But we were not very far ahead of the survey team. They could even be in orbit already, in which case glowing would be very bad. I wanted to get out tomorrow morning and look for some more stuff around the landslide, or at least slide offplanet clean. Getting caught would spoil all my plans. And the thing was getting brighter. The sun would be setting outside, I figured, and the glow was intensifying as the light outside faded. If it was visible thru the insulated habitrail walls (and how was that possible? but Jorge was not the type to be making things up – he didn’t even like to watch anything but documentaries), that was a problem. I grabbed a can of spray foam and started coating it. I was going to pack the amphora-thing for transit tonight anyway. Might as well do it now. I could crate it and then have Spot stow it for good measure. 

Jorge leaned against the wall, arms crossed on his chest, the entire time I was coating and crating the object. Maybe it was a nightlight. Maybe it was a piece of art. It was hard to tell what an extinct alien species might have intended, and I really didn’t care anyway. I was already thinking about who I could sell it to, and how much we could make, and whether there might be anything else exposed in that cliff face. The pink glow was hidden by the foam long before I fastened the lid. Spot picked up the crate with two of its six legs and carried it off.

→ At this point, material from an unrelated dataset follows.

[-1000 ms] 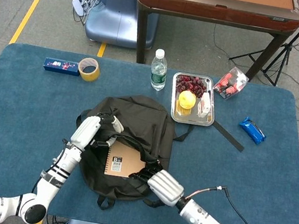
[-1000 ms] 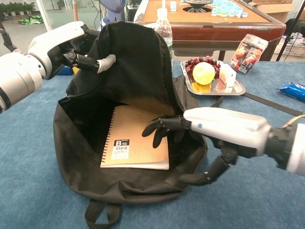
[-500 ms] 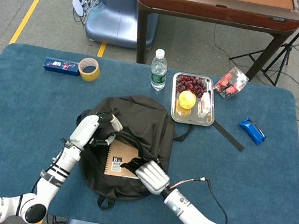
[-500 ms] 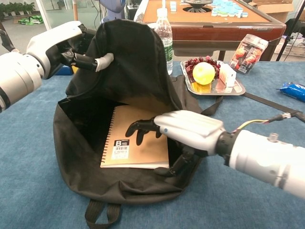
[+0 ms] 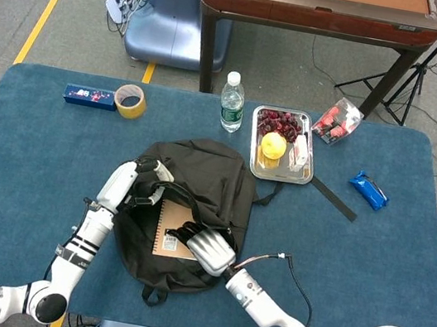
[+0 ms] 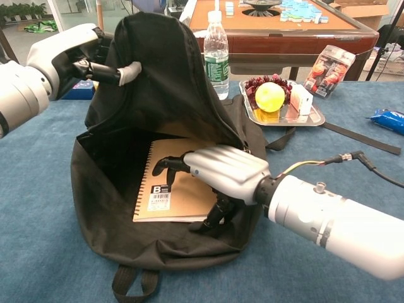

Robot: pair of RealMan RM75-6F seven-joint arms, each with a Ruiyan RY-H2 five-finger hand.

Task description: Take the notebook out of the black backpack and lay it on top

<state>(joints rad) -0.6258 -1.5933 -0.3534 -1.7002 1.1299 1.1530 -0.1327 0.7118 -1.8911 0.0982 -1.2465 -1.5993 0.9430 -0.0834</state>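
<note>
On my blue bench [image 5: 26,157] sit a water bottle [image 5: 231,101], a metal tray [image 5: 308,172] of fruit, tape roll [image 5: 131,100], blue box [image 5: 90,97] and blue packet [image 5: 368,189].

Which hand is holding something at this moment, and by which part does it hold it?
The left hand holds the black backpack by its raised top flap, keeping it open. The right hand rests on the notebook; no grip on it is visible.

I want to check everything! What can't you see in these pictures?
- Notebook: right part hidden by right hand in both views.
- Label print: too small to read.
- Backpack interior: rear is dark in chest view.
- Left hand: palm hidden by the flap it holds up.
</note>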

I hadn’t seen Alistrina come in, and jumped when they spoke. “I think we should jet. I don’t feel right.” They got hunches. You can laugh, like I used to, but Jorge always listened, and more often than not they saved us from something: collapsing ice cave, tsunami, and a couple of unexpected patrols. So now I listened too, but that doesn’t mean I liked it.

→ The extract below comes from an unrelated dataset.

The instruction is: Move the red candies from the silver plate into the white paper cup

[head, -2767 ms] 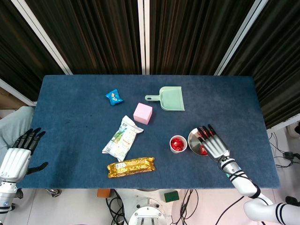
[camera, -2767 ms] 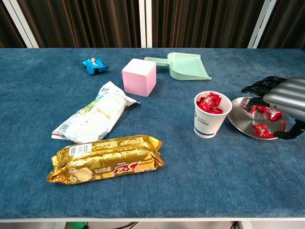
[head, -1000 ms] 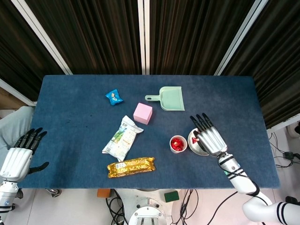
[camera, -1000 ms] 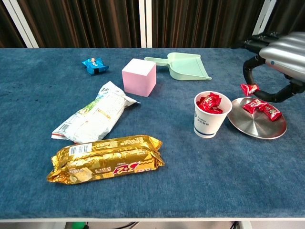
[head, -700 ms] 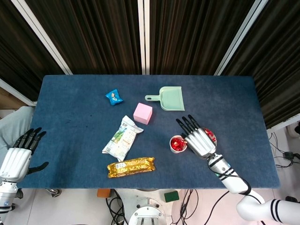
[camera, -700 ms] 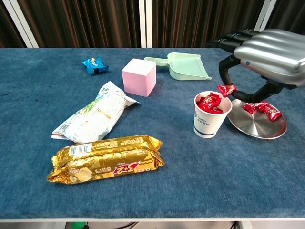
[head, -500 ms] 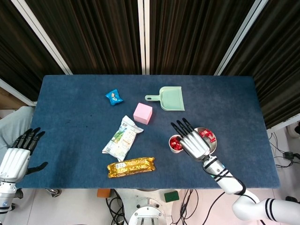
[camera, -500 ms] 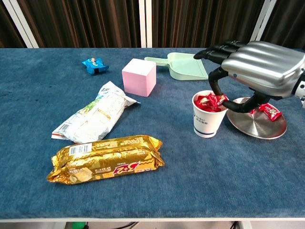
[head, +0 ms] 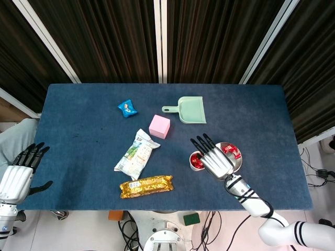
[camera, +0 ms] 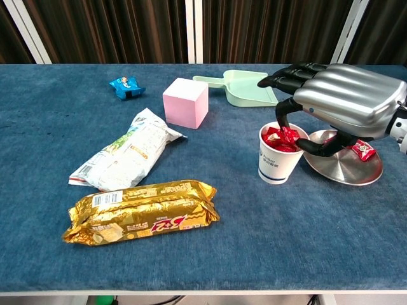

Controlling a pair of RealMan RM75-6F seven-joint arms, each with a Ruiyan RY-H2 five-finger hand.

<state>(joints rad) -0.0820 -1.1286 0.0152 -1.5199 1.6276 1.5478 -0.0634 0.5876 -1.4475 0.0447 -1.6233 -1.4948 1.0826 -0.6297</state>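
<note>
Right now my right hand [camera: 346,98] pinches 1 red candy [camera: 288,134] between thumb and a finger, just over the mouth of the white paper cup [camera: 277,161], its wrapper's long axis running roughly left to right. Beside the cup, nearer the table's right edge, the silver plate [camera: 346,169] holds more candies [camera: 362,149]. My left hand [head: 21,172] hangs off the table's left edge, fingers spread, holding nothing.
</note>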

“We just got set up, and I think there’s more goodies out there.” 

They fidgeted, shifting weight back and forth. “We have to go. Now.”

I glanced at Jorge, who shrugged. “If you insist.” I was looking forward to sleeping in my own space. I called it the habitrail, but it was so much nicer than the ship. But I threw my stuff back in my bag, closed the workroom cabinet, and hit the deflate button for this segment on my way out the door. It poofed down to a cube — you did not want to be caught inside — and Spot trotted over to grab it. The kitchen popped down right after, and Jorge’s bit was already done and loaded. 

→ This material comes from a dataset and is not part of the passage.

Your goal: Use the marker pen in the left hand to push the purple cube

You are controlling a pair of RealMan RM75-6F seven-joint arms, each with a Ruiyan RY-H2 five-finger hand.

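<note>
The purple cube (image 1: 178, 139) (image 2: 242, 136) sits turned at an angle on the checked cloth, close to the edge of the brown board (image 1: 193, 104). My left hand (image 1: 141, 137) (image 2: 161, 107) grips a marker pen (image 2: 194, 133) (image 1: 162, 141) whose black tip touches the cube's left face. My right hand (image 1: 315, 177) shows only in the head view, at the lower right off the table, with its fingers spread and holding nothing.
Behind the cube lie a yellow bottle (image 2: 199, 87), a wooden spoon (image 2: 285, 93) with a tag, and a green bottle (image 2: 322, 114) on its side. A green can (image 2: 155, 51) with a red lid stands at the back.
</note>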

I wanted to scratch my nose, but of course my visor was sealed against stale giraffe farts. I followed the others into the pocketship, looking over my shoulder at the pile of rubble I wanted to dig in. Maybe this would be a false alarm, and I could come back down tomorrow. 

Nope. The ship’s scanner alarm started to beep even while I was still taking off my suit. A survey ship was just within sensor range. We could slip out undetected, but the window was rapidly closing. Jorge was already at the console, speaking quietly to the computer and double-checking the settings. Alistrina and I strapped ourselves in for a quick but quiet exit. 

Departure was as uneventful as we could hope for, and the survey team never even knew we were there. We were pretty good at this, after all. Lots of practice. I was ready for some fun drugs and a long, relaxing trip back, but I wanted to take a look at the crate first. I hadn’t gotten to check Spot’s placement and anchoring. It was usually fine, but I always confirmed. 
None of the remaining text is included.